FDA Grants Breakthrough Therapy Status to Relutrigine for Seizures in SCN2A and SCN8A Encephalopathies

Praxis Precision Medicines, a clinical-stage biopharmaceutical company focused on neurological disorders, has achieved a significant milestone with its drug candidate, relutrigine. The U.S. Food and Drug Administration (FDA) has granted Breakthrough Therapy Designation (BTD) to relutrigine for pediatric use in treating SCN2A and SCN8A developmental and epileptic encephalopathies (DEEs). This decision was influenced by promising results from the Phase 2 EMBOLD trial.

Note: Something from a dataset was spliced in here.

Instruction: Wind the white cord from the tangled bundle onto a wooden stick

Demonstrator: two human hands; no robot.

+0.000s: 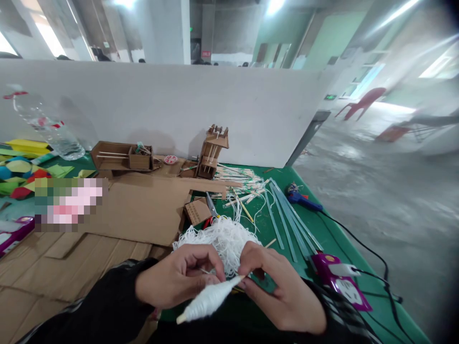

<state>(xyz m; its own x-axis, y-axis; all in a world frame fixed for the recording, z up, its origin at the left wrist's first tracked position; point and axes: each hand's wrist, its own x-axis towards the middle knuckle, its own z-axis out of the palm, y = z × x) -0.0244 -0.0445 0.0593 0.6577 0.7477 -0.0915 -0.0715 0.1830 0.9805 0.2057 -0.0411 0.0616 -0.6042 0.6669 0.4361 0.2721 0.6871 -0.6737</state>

Relutrigine, a sodium channel modulator, has shown remarkable efficacy in reducing seizures among patients in the EMBOLD cohort 1 study. The cohort involved a severely affected population, most of whom had not responded to at least three prior treatments. The open-label extension of the trial demonstrated an impressive average seizure reduction of approximately 90% and a significant increase in seizure-free intervals, greatly enhancing the quality of life for both patients and their caregivers.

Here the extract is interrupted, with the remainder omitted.